Will Google Stadia Flop? Problems With Data Caps And Subscription Game Services

Will Google Stadia Flop? Problems With Data Caps And Subscription Game Services
Credit: Google via YouTube

Google Stadia is coming. Announced at the Google Stadia Connect event in the lead-up to E3 2019, Stadia will apparently launch in November 2019 with a bunch of games for those who pick up the Founder’s Edition on pre-order.

For those who wait around, you’ll get to play with the launch of Stadia Base in 2020.

Stadia is different from your usual game platforms, and if everything goes to plan, it could transform the industry. We have to stress: if everything goes to plan. The main concept behind Stadia is that all the games you play aren’t running on your own hardware. They are being streamed remotely from a distant, dedicated server to any device which runs the Google Chrome browser. Who would win in a fight? Your $2,000 gaming PC or a Chromebook?

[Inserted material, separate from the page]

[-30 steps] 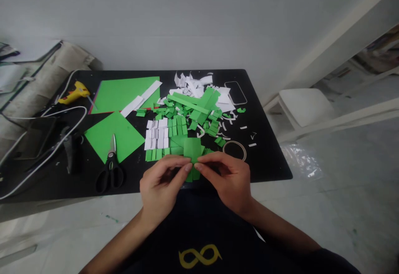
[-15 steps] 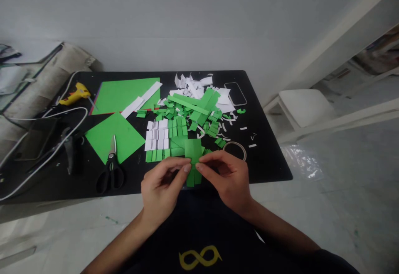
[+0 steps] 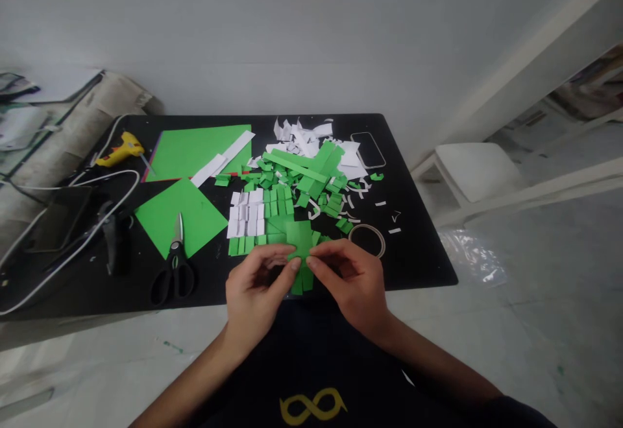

Obviously, people have been skeptical about Stadia’s performance. As of yet, there have been limited play-tests, and reception has been a mixed bag. Some can see the value of Stadia and how it might one day be the future of video games, but others prefer to stick the traditional power of a decent PC or console rather than rely on dodgy internet connections to determine the quality of their game.

Everything should be taken with a grain of salt when it comes to reviews of streaming services, especially when it’s something as data-heavy as online gaming. Data caps are a thing. Data caps don’t exist in a controlled environment when the platform is handed out to reviewers. If Stadia uses up your entire data allowance over a few days of playing, the platform is unlikely to do well. In data released today, Google claims you will be able to get between 65 hours and 220 hours of gameplay (depending on the quality of the stream) before you hit 1TB of data usage.

Plus, considering Google’s tendency to simply drop or stop supporting projects which don’t succeed, fans are worried about the whole “subscription” service package. More and more platforms are introducing pay-to-play streaming services. The industry is taking a worrying turn away from players actually ever owning the game they play. What happens when the games you’ve paid for over the last year just disappear?

In terms of hardware, Stadia launches with just a gamepad. It connects wirelessly to the server, and that’s that. This gamepad looks and feels like an ordinary gamepad, retails for $69 dollars (verging on expensive), and features buttons for easily recording footage and calling up Google Assistant for cheat codes and walkthroughs mid-game. Useful.

Besides all that, Stadia is about games. Fans were concerned that Stadia would flop as uselessly as Google +, but it does look like Stadia is launching with a hefty punch of title.s The new DOOM Eternal, Rage 2, Metro Exodus, Destiny 2, Baldur’s Gate 3, Borderlands 3 and the new Darksiders Genesis will all be available AT LAUNCH. The team over at Stadia also slipped in they were waiting to announce games from Capcom, EA and Rockstar.

There will be three versions of Stadia: Founder’s, Base and Pro. The Founder’s Edition offers a limited-edition control, Chromecast Ultra device, a three-month subscription the Stadia Pro service (essentially an Xbox game pass) and a three-month pass for a mate. Stadia Base is your standard version, available to anyone with a device with the Chrome browser and a controller. The Pro service includes up to 4k streaming for your games (revealed to be pretty data heavy), access to a subscription service of “free” games, discounts for new purchases, and limited time full-access to Destiny 2, including old and new content (even though Bungie just announced there would be no more exclusives.)

  • It should be noted that the above stream of the Stadia conference took several minutes to buffer on a 100mb connection, which doesn’t seem promising when it’s their entire business model to stream video games to your device.